Isso que eu iria perguntar, se no STJ e no STF também irão seguir essa mesma lógica...
Eu acredito que sim, porque o cidadão tem foro privilegiado, mas ele tem os mesmos direitos que o cidadão que não tem foro privilegiado. Essa ideia do foro privilegiado é uma ideia que parece extremamente vantajosa mas não é. Quando tem foro privilegiado, há instancias suprimidas, vou dar um exemplo aqui: um cidadão que não tem foro privilegiado dentro da estrutura jurisdicional brasileira, se ele for condenado pelo juiz de primeiro grau, ele pode recorrer no caso, para Justiça estadual, no Tribunal de Justiça né. Se o Tribunal de Justiça condenar, ele pode recorrer ainda para o STJ [Superior Tribunal de Justiça], como pode recorrer também para o Supremo Tribunal Federal. O cidadão teria duas instâncias para discutir matéria de fato, o primeiro grau, o juiz de primeiro grau que vai analisar o conteúdo fático, e o Tribunal de Justiça que coletivamente vai analisar a questão de fato. Agora, o cidadão que tem foro no TJ ele só tem uma instância que vai analisar a questão de fato, e no julgamento, o mais difícil é você analisar a questão de fato. Analisar a questão legal é muito fácil, mas analisar a questão de fato é muito complicado porque vai analisar com base em prova testemunhal, que é uma prova produzida que tem como ator de produção o ser humano, é uma prova que está sujeita a falibilidade, prova pericial que é uma prova que analisa conteúdo de fato, o perito pode lançar um olhar de forma equivocada. Então, imagine, esse cidadão que tem um foro no TJ, o advogado só vai ter oportunidade de discutir questão de fato aqui, porque quando for para o STJ é um recurso especial, só vai analisar, a grosso modo, se houver violação à lei federal, se for através de recurso extraordinário, só vai analisar se houver violação à Constituição Federal. Essa ideia de ter foro, do ponto de vista da estratégia da defesa, da otimização do princípio do contraditório e da ampla defesa, não é uma coisa positiva. Então, imagine, que além dessa desvantagem, você ainda suprime, no caso o desembargador de garantias, ou o ministro de garantias num órgão jurisdicional de segundo ou terceiro grau, quarto grau. Eu acho que deve ser implantado e por isso eu já vou sugerir ao TJ-BA a aplicação do Código de Processo Penal que consagra o juiz de garantias, no caso o desembargador de garantias.

 

O desembargador Lourival Trindade, eleito presidente do TJ-BA, é da área criminal. Isso facilitará a implantação do juiz de garantias, caso a lei seja mantida?
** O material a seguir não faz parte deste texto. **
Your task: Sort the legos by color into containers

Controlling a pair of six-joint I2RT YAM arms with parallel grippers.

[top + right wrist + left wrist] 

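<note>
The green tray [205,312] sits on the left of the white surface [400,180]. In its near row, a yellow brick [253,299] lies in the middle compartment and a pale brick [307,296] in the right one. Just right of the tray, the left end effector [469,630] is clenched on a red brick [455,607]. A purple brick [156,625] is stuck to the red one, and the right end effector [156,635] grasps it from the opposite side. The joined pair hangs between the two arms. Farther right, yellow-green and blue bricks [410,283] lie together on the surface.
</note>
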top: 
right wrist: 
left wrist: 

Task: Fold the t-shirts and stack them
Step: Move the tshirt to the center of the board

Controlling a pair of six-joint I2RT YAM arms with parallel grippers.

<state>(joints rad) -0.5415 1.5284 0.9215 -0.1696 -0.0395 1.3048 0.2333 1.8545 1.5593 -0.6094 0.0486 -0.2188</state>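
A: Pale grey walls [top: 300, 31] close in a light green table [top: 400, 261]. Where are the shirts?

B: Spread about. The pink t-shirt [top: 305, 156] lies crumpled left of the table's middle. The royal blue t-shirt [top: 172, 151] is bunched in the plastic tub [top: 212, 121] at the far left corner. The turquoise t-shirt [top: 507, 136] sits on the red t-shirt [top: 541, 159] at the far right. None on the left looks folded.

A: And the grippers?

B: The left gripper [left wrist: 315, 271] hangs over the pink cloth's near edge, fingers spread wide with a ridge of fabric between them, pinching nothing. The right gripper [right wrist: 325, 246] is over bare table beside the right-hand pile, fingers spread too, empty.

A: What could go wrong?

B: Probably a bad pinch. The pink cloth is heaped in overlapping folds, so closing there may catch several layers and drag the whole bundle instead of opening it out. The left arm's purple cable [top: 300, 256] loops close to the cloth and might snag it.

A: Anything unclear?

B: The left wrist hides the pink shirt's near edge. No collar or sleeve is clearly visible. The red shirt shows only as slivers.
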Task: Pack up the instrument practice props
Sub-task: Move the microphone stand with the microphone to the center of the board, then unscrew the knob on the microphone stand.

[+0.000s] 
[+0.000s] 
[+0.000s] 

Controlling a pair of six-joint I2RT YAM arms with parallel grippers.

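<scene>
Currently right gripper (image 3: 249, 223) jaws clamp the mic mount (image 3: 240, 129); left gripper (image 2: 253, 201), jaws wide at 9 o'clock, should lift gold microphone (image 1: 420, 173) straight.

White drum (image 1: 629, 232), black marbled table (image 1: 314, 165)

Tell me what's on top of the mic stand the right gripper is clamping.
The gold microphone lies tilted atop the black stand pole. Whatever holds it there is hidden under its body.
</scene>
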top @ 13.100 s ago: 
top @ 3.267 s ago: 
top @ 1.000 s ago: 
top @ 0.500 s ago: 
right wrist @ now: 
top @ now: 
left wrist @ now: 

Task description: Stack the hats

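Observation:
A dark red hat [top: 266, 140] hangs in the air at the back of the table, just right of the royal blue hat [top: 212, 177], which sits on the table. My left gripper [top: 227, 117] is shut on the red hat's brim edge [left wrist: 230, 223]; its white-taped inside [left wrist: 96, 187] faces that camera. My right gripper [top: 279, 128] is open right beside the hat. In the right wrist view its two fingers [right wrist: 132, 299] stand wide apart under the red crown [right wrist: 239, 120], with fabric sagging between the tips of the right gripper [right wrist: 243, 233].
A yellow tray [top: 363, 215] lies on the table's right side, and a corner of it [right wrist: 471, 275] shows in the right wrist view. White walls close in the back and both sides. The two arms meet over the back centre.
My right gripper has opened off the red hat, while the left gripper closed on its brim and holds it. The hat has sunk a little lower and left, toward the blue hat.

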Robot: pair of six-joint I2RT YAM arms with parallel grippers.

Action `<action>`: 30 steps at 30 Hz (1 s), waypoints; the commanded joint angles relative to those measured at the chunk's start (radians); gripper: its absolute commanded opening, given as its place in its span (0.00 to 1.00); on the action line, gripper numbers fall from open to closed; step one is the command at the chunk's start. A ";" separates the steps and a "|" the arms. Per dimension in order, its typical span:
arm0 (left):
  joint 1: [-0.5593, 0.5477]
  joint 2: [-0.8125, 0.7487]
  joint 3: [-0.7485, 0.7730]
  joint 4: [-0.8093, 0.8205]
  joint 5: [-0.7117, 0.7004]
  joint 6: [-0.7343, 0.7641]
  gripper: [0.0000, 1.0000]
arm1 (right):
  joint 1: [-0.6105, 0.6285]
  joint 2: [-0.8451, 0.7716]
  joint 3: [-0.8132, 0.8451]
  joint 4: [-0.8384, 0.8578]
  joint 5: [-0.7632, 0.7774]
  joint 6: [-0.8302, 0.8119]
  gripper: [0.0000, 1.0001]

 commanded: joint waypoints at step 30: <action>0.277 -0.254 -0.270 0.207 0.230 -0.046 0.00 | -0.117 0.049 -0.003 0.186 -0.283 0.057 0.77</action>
O presidente atual em exercício já vem priorizando isso. Ele deu uma resposta rápida, assim que começou a discussão sobre a implementação. O presidente atual, apesar de civilista, vem se empenhando, e eu tenho certeza que o presidente que tomará posse dia 3 de fevereiro também nos ajudará mais ainda, pois ele é um especialista na área criminal e conhece profundamente a necessidade da implantação desse modelo, conhece como ninguém os princípios constitucionais. Lourival é um defensor dos princípios constitucionais e, a meu ver, é um dos melhores desembargadores que temos, uma mente iluminada, uma pessoa que tem experiência incontestável na área criminal, tem votos brilhantes, que são paradigmas na ação criminal.